Ролик с заложницей. О лояльности в обмен на больницы

На модерации Отложенный

                                                                                                                                                   Газета.Ру

Эстонская газета Postimees взяла у актрисы и главы фонда «Подари жизнь» Чулпан Хаматовой интервью. На вопрос, снялась бы она еще раз в ролике в поддержку Владимира Путина, Хаматова ответила: «Если бы была построена еще одна больница, я бы приняла (предложение. — А.К). Я бы сделала то же самое. Я считаю, что нет белого и черного, есть хорошие и плохие поступки. Моя страна делает много хороших поступков. И моя страна делает много чудовищных, ужасных, грустных, отвратительных поступков. И за хорошие поступки я готова благодарить всегда».

Это интервью с петлей на шее.

Потому что если человек хочет сделать в нашей стране нечто хорошее и масштабное, он должен заниматься фандрайзингом — в широком смысле этого слова, то есть не только финансовом, но и административном, и политическом.

Допустим, он не может на это что-то масштабное привлечь достаточный объем частных средств. А иностранные деньги в нашей стране запрещены законодательно как класс, потому что они якобы точат изнутри обороноспособность. Значит, деньги можно взять только у субстанции, которая условно называется «государство». Но и само государство узнает, какое решение оно приняло, только обратившись к высшей инстанции — президенту. Своего мнения у субстанции «государство» нет.

В этом смысле Хаматова — заложник. Впрочем, как и все, кто хотя бы в чем-нибудь зависит от государства.

Чтобы что-то сделать в системе с перекрытыми каналами, приходится торговать лояльностью и конвертировать ее в деньги, больницы, медицинское оборудование и прочие полезные вещи.

Многие в этой логике оправдывают свое сотрудничество с властью.

Аргументы давно известны: придут другие — и будет еще хуже, уж лучше так, как сейчас.

И своя грубая прагматическая правда в этом есть: хотите увидеть, как выглядит настоящая катастрофа, — представьте себе на минуту, например, любого депутата фракции ЛДПР на посту министра финансов.

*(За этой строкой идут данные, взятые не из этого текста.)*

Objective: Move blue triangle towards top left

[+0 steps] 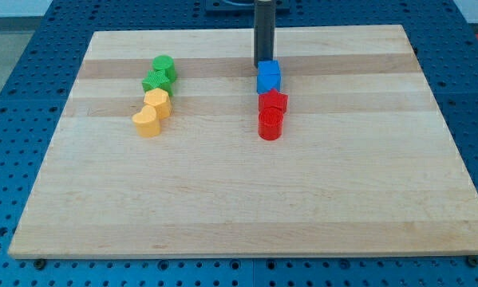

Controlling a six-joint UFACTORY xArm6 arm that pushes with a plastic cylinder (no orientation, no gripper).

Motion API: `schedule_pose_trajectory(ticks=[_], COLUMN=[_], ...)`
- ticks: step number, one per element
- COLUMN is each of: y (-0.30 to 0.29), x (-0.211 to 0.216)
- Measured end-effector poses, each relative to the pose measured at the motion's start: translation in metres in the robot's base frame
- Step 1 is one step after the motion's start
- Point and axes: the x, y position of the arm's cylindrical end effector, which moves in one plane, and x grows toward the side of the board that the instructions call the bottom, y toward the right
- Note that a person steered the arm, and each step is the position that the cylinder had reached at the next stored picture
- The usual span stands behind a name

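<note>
A blue block [269, 76] sits right of the board's middle, near the view's top. It looks boxy, possibly two blue pieces pressed together; I cannot make out a triangle on its own. My tip [264, 62] stands at the blue block's upper edge, touching or nearly touching it from the view's top. The dark rod [264, 32] rises straight up out of the frame.
A red star [274, 101] touches the blue block's lower side, with a red cylinder [270, 125] below it. At the left are two green blocks [159, 74], a yellow hexagon [158, 103] and a yellow heart [147, 123]. The wooden board [239, 199] lies on a blue pegboard.
</note>
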Motion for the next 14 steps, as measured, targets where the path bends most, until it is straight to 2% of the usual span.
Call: schedule_pose_trajectory(ticks=[2, 4, 6, 9, 12, 14], y=[0.012, 0.064, 0.067, -0.019, -0.103, -0.146], x=[-0.002, -0.002, 0.035, 0.040, 0.019, -0.010])
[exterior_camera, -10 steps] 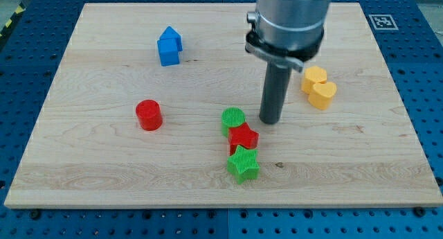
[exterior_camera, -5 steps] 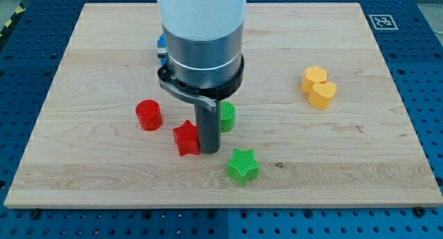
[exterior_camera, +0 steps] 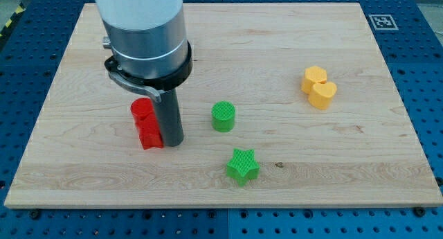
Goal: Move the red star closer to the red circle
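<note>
The red star lies left of the board's middle, touching the red circle just above it. My tip rests on the board right against the star's right side. The arm's wide grey body hides the upper left of the board and part of the red circle.
A green circle stands right of my tip. A green star lies below and right of it. A yellow block pair, one heart-shaped, sits at the right. The wooden board ends near the view's bottom. The blue block is hidden behind the arm.
My tip swept left across the board, pushing the red star away from the green circle and green star until it touches the red circle. The green circle shifted slightly.
</note>
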Robot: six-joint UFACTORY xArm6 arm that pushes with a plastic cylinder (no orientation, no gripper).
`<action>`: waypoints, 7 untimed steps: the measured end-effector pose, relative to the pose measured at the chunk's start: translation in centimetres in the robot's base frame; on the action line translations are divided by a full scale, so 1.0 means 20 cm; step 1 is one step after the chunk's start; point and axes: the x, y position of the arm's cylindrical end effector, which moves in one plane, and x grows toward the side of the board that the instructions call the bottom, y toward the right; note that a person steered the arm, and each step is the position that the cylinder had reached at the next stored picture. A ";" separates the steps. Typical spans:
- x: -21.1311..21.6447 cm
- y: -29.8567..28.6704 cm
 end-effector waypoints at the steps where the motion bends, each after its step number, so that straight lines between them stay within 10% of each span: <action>1: 0.00 0.00; 7: 0.10 -0.10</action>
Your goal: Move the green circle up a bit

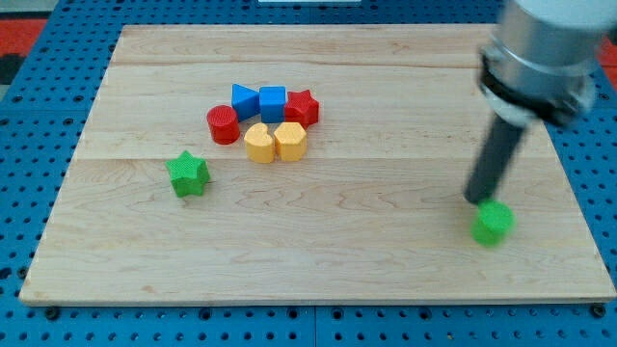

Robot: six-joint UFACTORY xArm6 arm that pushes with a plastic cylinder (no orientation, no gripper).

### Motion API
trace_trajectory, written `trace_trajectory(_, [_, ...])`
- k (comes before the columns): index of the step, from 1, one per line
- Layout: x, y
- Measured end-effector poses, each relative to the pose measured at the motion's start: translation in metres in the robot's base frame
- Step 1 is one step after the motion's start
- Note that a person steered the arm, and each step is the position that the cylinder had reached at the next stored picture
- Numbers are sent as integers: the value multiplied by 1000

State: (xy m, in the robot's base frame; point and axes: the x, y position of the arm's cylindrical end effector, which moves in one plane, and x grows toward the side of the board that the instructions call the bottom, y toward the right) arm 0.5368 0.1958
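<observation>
Camera view, single frame.

Board [318, 260]: light wood, on a blue pegboard. Green circle [493, 223] sits near the view's right edge, low on the board, well apart from all other blocks. It looks undisturbed, upright and flat on the wood.

Tip [474, 199]: the rod comes down from the arm's grey housing at the view's top right and ends just above and slightly left of the green circle, very near it or touching its upper-left edge; contact cannot be told. The tool is a bare rod, with nothing to open or close and nothing held.

Progress, as a judgement: the push up is not yet done. The tip stands on the circle's upper side, so a push from here would drive it down or right. The tip likely needs to go round to the circle's lower side first.

Other blocks: green star [187, 173] at the view's left; a cluster at top centre of red circle [223, 124], blue triangle [245, 100], blue cube [273, 101], red star [302, 107], yellow heart [258, 142], yellow hexagon [290, 140].
</observation>
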Motion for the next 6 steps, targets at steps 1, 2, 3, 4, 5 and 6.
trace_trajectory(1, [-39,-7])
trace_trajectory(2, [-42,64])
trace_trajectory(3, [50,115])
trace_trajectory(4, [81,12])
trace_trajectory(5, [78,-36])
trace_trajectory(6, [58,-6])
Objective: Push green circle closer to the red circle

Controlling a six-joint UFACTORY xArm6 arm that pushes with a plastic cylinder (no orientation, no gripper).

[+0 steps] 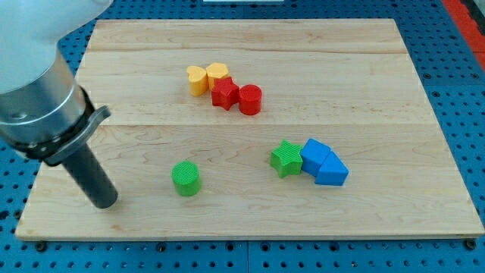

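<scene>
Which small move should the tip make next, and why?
Probably slide my tip to the view's lower left of the green circle: it stands apart at the circle's left, while the red circle lies toward the view's upper right.

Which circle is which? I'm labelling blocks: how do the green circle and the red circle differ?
The green circle stands alone near the view's bottom; the red circle sits higher, against the red star. The green circle is nearer my tip, which is on its left. Both are upright cylinders.
</scene>
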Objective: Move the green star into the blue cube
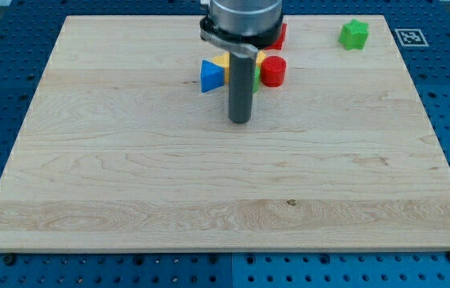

Больше того, даже по спискам «Единой России» шло немало людей, надеявшихся таким образом сделать добрые дела. Правда, сделать их так и не удалось, торговать лояльностью пришлось с такой силой, что теперь вообще никак не отмоешься от голосования за репрессивное и архаизирующее страну законодательство, да и близость к власти затягивает.

Есть и иного свойства аргументация, и тоже понятная, описываемая еще одним из известных проклятых русских вопросов: «С кем вы, мастера культуры?» И ответы тоже известны заранее: «Я вынужден идти на уступки власти, потому что за мной — коллектив, люди, квартиры, прописки, постановки, деньги, наконец».

В общем, один из ключевых вопросов — о пределах торговли лояльностью. О границе допустимого и недопустимого.

Проблема в том, как делающий дело оценивает саму фигуру человека, дающего деньги и открывающего возможности. Но в любой сделке есть две стороны, а не одна. И правомерен вопрос ко второй стороне:

а почему бы самостоятельно, с использованием гигантского отряда коллег и товарищей, живущих на деньги налогоплательщиков, не догадаться, что нужна, например, детская гематологическая больница?

И не превращать ее в валюту обмена со знаменитостью, делающей благородное дело.

Взаимоотношения народа и власти, государства и общества в последние годы и есть один сплошной обмен — когда с подмигиванием, когда с глазами в стол. Или, как его высокопарно называют, социальный контракт. «Свобода в обмен на колбасу». Потом, когда колбаса растет в цене и у нее снижается качество, — «свобода в обмен на Крым». Больница в обмен на ролик.

Какой-то обменно-вещевой бартерный рынок, а не страна.